In 2024, Jovani Fashion partnered with the Miss America competition as the official fashion sponsor. The company provided dresses for the opening number of the Miss America and Miss America's Teen delegates.

Jovani is also the official fashion sponsor for the Miss USA Organization, providing evening gowns and wardrobe support to state titleholders competing at the national level.

Celebrities including Miranda Lambert, Carrie Underwood, Selena Gomez, Ariana Grande, Taylor Swift and Jewel, have all worn Jovani's signature pieces for various red carpet, charity, and social events. In 2014, Jovani dresses worn by country music star Miranda Lambert were exhibited in The Country Music Hall of Fame in Nashville, Tennessee.

The Jovani collections have had editorial exposure in publications such as WWD and have also been featured on prime-time television shows such as The Voice.

Kim Kardashian wore a Jovani dress in the January 2012 issue of Glamour magazine.

In 2014, X Factor's Fifth Harmony was chosen to front the brand's 2014 campaign. The powerhouse group agreed to represent the Jovani 2014 prom line. They also participated in a contest in which the group performed at the winner's prom.

In April 2015, Persian singer Googoosh wore a Jovani evening dress during her concert in Montreal Canada.

Singer Ciara wore a couture Jovani gown for her appearance at the Vanity Fair Oscar Party in 2017.
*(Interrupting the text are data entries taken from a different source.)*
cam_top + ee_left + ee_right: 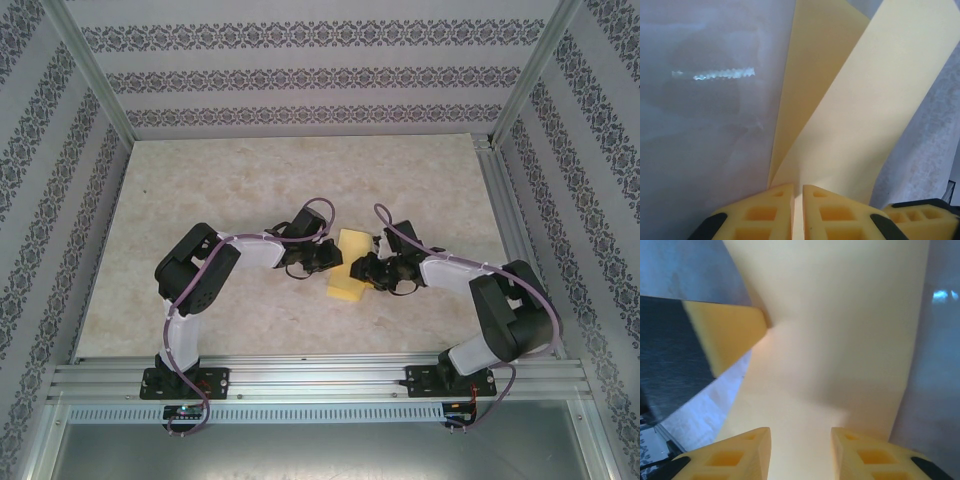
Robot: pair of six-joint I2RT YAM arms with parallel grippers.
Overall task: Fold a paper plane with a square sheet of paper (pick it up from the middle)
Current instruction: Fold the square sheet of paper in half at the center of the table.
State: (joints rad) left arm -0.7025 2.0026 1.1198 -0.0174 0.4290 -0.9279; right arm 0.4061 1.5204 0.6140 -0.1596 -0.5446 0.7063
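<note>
The pale-yellow square sheet of paper (352, 265) lies mid-table between my two grippers, bent over on itself into a long strip. In the left wrist view the paper (865, 100) rises as a curved flap above a lower layer. My left gripper (798, 192) is shut on its near edge, with a thin slit between the pads. From above, the left gripper (330, 257) is at the sheet's left side and the right gripper (364, 268) at its right. My right gripper (801, 440) stands open over the paper (840, 315), fingers apart and nothing pinched. The left gripper's fingers (730, 335) touch the far edge.
The pale marbled table (250, 180) runs to patterned walls on three sides. A metal frame rail (320, 378) crosses the near edge by the arm bases. A yellow finger of the right gripper (920, 212) shows at the lower right in the left wrist view.
</note>
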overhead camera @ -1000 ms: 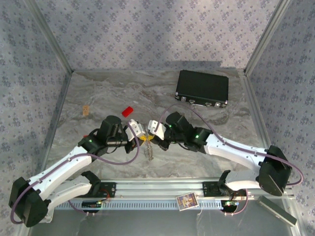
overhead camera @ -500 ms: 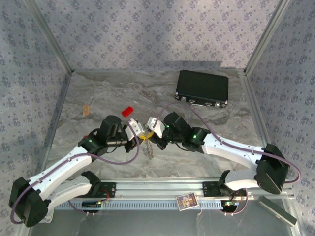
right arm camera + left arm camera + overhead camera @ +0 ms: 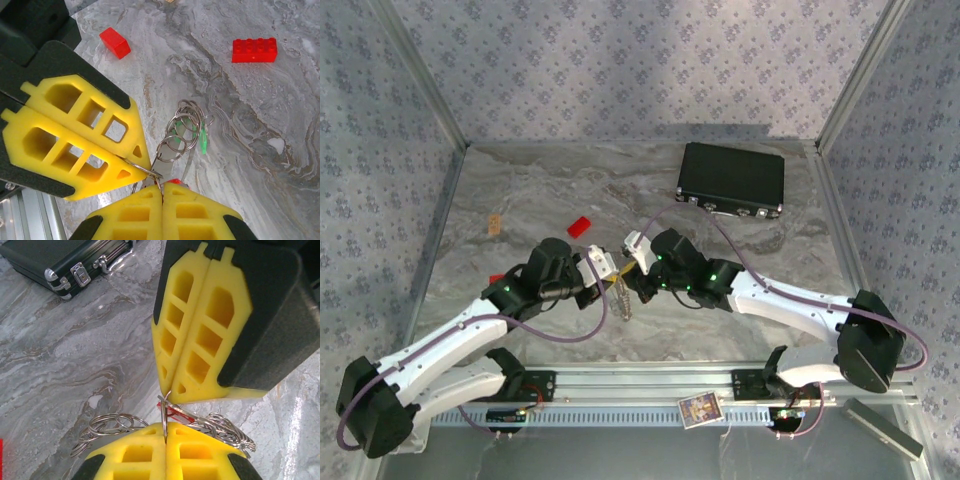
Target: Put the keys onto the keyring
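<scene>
Meeting tip to tip mid-frame in the top view, the left end effector [image 3: 166,432] is clamped on the thin silvery metal keyring [image 3: 172,145]; just right, the red-headed metal key [image 3: 173,181] is pinched by the right end effector [image 3: 161,192], blade seemingly aimed leftward at it.

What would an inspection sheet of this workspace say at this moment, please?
Surface: grey marbled tabletop, no spills seen.
Job's things: keyring, a bunch of loops, pinched between both grippers; green key among the loops; red key at the gripper tips, threading cannot be told.
Clutter: black case far right; smooth red block; studded red brick; card on the near rail.
Grippers: left gripper and right gripper both shut on the keyring wire, tip to tip.
Cables: purple cable loops along each arm.
Surroundings: patterned walls, metal frame.
</scene>
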`<state>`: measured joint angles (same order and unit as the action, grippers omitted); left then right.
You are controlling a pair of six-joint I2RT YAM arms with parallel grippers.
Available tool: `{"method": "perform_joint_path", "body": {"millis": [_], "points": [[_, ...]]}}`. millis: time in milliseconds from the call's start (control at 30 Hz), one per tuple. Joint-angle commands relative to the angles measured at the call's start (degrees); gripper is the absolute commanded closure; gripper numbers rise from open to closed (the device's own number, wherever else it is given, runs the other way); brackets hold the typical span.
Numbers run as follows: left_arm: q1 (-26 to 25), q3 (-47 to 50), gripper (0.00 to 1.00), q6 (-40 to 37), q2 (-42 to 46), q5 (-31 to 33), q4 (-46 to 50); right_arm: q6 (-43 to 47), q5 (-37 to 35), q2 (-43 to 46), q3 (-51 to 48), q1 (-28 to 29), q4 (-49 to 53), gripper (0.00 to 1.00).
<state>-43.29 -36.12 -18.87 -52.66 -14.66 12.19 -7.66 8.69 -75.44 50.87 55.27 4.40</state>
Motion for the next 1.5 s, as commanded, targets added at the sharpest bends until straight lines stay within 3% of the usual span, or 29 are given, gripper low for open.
{"method": "perform_joint_path", "body": {"millis": [0,300,733,1233,1367,1467], "points": [[-1.1,-0.5,1.00,-1.3,1.5,-1.2,-2.6,-3.3,-3.2,-0.3,-0.6,-0.9,-2.0,1.00],[-1.0,1.5,1.00,0.1,3.3,-1.6,-5.9,2.2,-0.1,-0.2,-0.7,-1.8,0.7,1.00],[-1.1,3.0,1.00,2.1,3.6,-7.0,-8.8,26.6,4.2,1.1,0.4,-1.9,6.2,1.00],[-1.1,5.4,1.00,3.4,4.4,-9.6,-15.0,30.5,7.4,1.1,1.5,-4.8,10.5,1.00],[-1.0,5.9,1.00,4.0,3.9,-9.5,-15.4,29.8,7.7,1.5,1.9,-4.8,10.0,0.73],[-1.1,6.7,1.00,5.0,4.1,-9.2,-16.7,28.6,7.8,3.9,-0.1,-5.2,8.4,0.66]]}}
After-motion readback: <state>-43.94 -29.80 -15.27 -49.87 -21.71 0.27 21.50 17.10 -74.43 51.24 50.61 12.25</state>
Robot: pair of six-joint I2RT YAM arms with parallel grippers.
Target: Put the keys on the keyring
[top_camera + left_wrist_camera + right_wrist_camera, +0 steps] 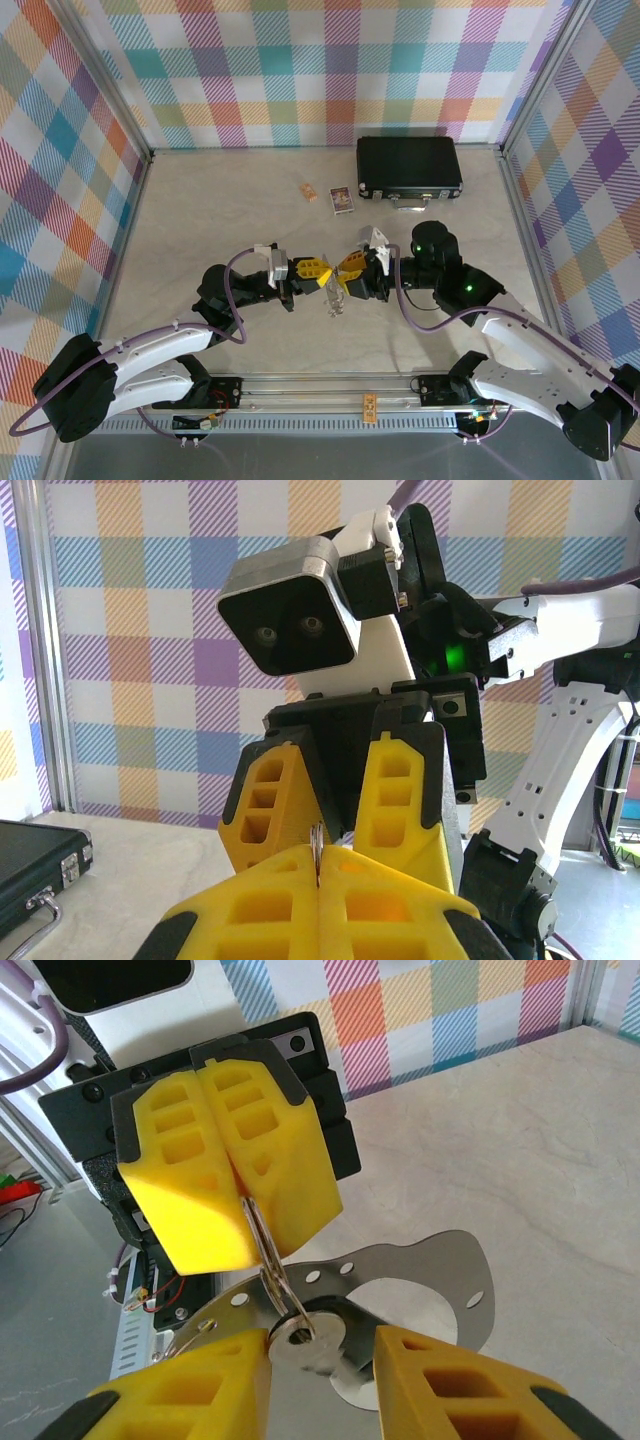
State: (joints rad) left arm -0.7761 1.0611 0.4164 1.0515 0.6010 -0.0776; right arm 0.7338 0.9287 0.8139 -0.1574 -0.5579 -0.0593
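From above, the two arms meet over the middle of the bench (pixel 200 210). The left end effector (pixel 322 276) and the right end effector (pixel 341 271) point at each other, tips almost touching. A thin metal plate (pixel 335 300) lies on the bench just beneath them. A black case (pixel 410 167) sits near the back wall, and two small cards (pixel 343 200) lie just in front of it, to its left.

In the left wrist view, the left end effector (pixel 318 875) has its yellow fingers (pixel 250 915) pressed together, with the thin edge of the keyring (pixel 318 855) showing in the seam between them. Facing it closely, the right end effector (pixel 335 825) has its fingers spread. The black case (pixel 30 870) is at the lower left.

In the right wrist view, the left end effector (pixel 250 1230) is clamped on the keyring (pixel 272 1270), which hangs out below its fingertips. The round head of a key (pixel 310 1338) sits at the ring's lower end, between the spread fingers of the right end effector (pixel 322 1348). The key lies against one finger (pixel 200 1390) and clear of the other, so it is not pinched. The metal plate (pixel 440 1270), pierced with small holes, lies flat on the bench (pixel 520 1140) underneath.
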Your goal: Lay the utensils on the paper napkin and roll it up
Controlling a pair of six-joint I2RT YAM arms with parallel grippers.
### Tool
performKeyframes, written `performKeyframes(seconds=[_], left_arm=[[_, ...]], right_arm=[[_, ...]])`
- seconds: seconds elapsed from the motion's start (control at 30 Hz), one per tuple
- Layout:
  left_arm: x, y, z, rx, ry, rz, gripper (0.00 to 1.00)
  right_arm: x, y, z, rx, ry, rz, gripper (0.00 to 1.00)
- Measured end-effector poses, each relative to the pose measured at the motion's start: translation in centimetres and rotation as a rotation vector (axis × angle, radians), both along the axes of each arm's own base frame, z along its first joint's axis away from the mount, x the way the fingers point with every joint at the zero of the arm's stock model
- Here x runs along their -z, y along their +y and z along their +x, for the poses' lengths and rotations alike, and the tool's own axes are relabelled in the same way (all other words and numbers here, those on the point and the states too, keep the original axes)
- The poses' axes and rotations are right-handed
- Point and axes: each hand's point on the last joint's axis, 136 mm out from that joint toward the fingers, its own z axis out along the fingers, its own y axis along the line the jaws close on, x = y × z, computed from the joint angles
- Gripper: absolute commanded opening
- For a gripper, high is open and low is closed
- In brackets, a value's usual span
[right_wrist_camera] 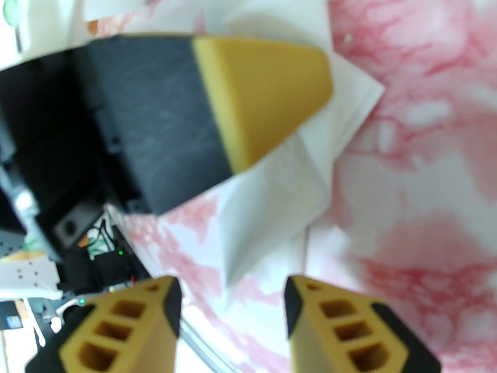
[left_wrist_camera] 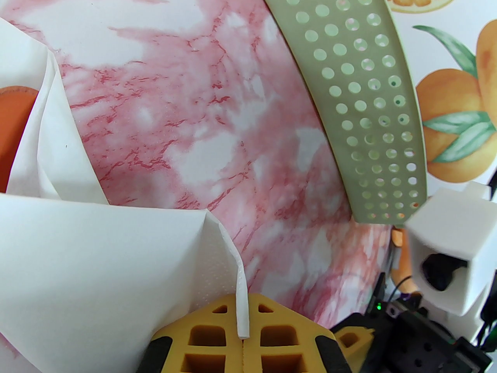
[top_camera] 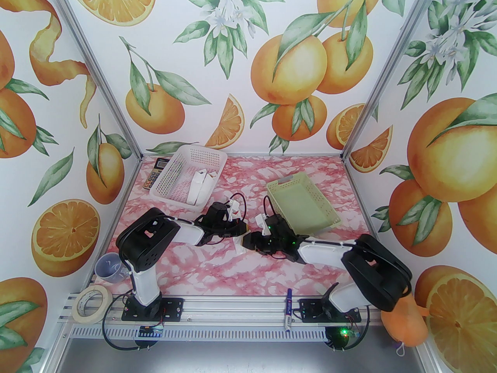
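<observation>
The white paper napkin (left_wrist_camera: 77, 255) lies folded over on the pink marble table, and my left gripper (left_wrist_camera: 242, 336) is shut on its curled edge. An orange-red utensil head (left_wrist_camera: 13, 130) peeks out from between the napkin's folds at the far left; the rest of the utensils are hidden in the paper. In the right wrist view my right gripper (right_wrist_camera: 233, 309) is open just short of the napkin (right_wrist_camera: 310, 177), with nothing between its fingers. The left gripper's yellow finger (right_wrist_camera: 268, 91) rests on the paper beyond it. From above, both grippers (top_camera: 244, 227) (top_camera: 249, 241) meet at mid-table.
A green perforated basket (top_camera: 303, 206) stands right behind the right gripper. A white basket (top_camera: 171, 181) and a calculator (top_camera: 153, 173) sit at the back left. A cup (top_camera: 108, 268), a tape roll (top_camera: 91, 303) and a marker pen (top_camera: 288, 311) lie along the near edge.
</observation>
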Motion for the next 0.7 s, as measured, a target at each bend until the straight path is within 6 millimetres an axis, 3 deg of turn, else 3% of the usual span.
performKeyframes(seconds=[0.1, 0.3, 0.7], left_arm=[[0.0, 0.0, 0.0, 0.0, 0.001, 0.0, 0.03], [0.0, 0.0, 0.0, 0.0, 0.001, 0.0, 0.03], [0.0, 0.0, 0.0, -0.001, -0.001, 0.0, 0.03]], right_arm=[[0.9, 0.1, 0.3, 0.006, 0.018, -0.017, 0.5], [0.8, 0.1, 1.6, 0.032, 0.0, -0.025, 0.5], [1.5, 0.1, 2.1, 0.019, -0.01, -0.058, 0.36]])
On June 13, 2019, Real Housewife of New York, Luann De Lesseps, released a music track "Feelin' Jovani".

Luann de Lesseps, star of Real Housewives of New York City, has a longstanding relationship with Jovani, frequently wearing their designs for her cabaret performances and public appearances.

== Charity ==

In 2013, Jovani partnered with the non-profit organisation Operation PROM to provide prom dresses to underprivileged high school students.

Jovani also makes in kind donations to the Society of Memorial Sloan-Kettering Cancer Center, which are used at the annual Pediatric Prom.

In 2017, Jovani donated enough prom dresses for every high school girl to choose her own prom dress in the Yonkers school district in NY.